Chaosphere (Interactive installation)
Collaborate with Zongze Chen, Angel Mai, and Sharell Bryant
Mar 2024
48x28x29 inches

Wood, acrylic, silicon, projector, Arduino, Max/MSP


Chaosphere is a data visualization interactive installation that looks at yearly trends in cooking gas usage in New York City. Through interacting with the inflatable burners on a stove, participants will look at monthly gas usage as well as brief video compilations of the related triumph, controversy, and hardship experienced by the human race in recent years. The piece uses cooking as a starting point to examine the tension between the aftermath of a chaotic world and the essence of living, fertility, and community.
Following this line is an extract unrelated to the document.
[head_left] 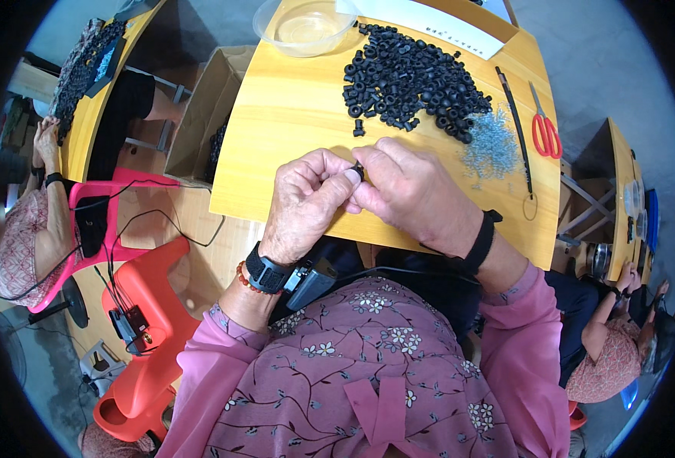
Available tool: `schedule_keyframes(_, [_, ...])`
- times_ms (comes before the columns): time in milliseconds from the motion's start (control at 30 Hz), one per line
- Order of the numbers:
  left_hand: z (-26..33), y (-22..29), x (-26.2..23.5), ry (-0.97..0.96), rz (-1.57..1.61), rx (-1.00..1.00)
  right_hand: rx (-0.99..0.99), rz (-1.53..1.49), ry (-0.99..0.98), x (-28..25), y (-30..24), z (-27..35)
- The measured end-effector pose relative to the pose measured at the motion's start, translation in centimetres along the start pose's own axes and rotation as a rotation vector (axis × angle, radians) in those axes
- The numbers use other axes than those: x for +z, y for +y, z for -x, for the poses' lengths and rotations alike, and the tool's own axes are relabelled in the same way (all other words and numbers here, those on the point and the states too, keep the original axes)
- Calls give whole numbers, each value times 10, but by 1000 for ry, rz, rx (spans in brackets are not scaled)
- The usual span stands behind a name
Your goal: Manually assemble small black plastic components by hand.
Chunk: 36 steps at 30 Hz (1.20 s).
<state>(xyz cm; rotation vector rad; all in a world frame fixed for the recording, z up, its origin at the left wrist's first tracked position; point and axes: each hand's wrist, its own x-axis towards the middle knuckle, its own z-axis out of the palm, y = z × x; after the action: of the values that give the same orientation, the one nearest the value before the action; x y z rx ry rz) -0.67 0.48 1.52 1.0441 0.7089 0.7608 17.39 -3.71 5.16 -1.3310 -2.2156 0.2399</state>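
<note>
Close to the table's near edge, my left hand (305, 200) pinches a small black rubber piece (359, 172) between thumb and fingers. My right hand (417, 192) meets it there, its fingers closed against the piece. Whatever the right fingertips hold is hidden. Just beyond my hands lies a heap of black rubber pieces (410, 76), short and spool-shaped with flared ends. A scatter of small thin silvery pieces (494, 149) touches the heap's right side.
A clear plastic bowl (303, 29) stands far left on the yellow wooden table (276, 126). On the right lie a thin black rod (514, 122) and red-handled scissors (546, 133). Left of the table are a cardboard box (200, 122) and a red chair (158, 305). Other people sit at both sides.
</note>
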Motion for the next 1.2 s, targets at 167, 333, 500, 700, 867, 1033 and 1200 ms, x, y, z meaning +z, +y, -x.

The cooking and preparation of food has historically served as a site of communion; changes in patterns of usage around the changing of seasons, the passing of years, and pre and post-COVID times can illuminate subtle patterns in domestic life. The passage of time is visualized by fluctuations in the size of the inflatable spheres, as well as changes in projection mapping, resulting in a vibrant interactive experience that recreates the abstract emotional realities of changing times. Such visuals will be designed with major historical, cultural, and political moments in mind, utilizing sounds, images, and news clips that recall the sociological atmosphere of the time, such as the House’s Gas Stove Protection and Freedom Act passed earlier this year, which stirred up criticisms of misplaced legislator priorities. With the constancy of the hearth as communion, we invite strangers to join us in observing the turmoil of public life from within the intimacy of the private sphere.



This piece is a commission project for the Data Through Design 2024 (read more) exhibition at BRIC, Brooklyn, New York.



The setup looks like a standard kitchen stove with 5 burners with knobs respectively. Each burner is mounted with an inflatable silicon surface and represents one year of cooking gas usage data (2018 - 2023) through projection mapping from the project mounted from the wall. When viewers approach a burner, they will turn on the knob. Corresponding to the knob position, the surface will start to inflate, and the projector will project the usage of cooking gas monthly accompany with major events that happened during the month on the inflating surface. The volume of the inflatable reflects the actual amount of gas being used (summer with lower gas consumption, winter with higher gas consumption).




Play the video to see how audiences
interacted with the strove︎︎︎






My main responsibility in the group is fabrication. The images below show the whole process of design, prototype, and assemble of the project.  We brought a readymade table from IKEA and I utilized the shaper to make a strove-like table top tailored for the simulated inflatable burner modules made of silicons and reflective acrylic boards to achieve the desired aesthetic and functionality. The burner control switch is precisely molded in Fusion 360 and 3D printed to fit the potentiometer that regulates the air pump responsible for inflating the silicon to ensure a smooth and intuitive interaction for viewers. 24 air pumps,  other Arduino-related components, power strips, and a laptop controls the real-time projection mapping were hidden in the interior structure of the strove.